-- Opening Marker --

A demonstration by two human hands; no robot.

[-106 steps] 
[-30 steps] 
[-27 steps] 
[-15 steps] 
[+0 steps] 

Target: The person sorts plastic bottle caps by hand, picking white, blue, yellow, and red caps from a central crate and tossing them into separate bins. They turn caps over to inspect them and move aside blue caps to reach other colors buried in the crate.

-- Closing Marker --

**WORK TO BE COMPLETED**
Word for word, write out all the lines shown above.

**RESPONSE BELOW**
A demonstration by two human hands; no robot.

[-106 steps] 
[-30 steps] 
[-27 steps] 
[-15 steps] 
[+0 steps] 

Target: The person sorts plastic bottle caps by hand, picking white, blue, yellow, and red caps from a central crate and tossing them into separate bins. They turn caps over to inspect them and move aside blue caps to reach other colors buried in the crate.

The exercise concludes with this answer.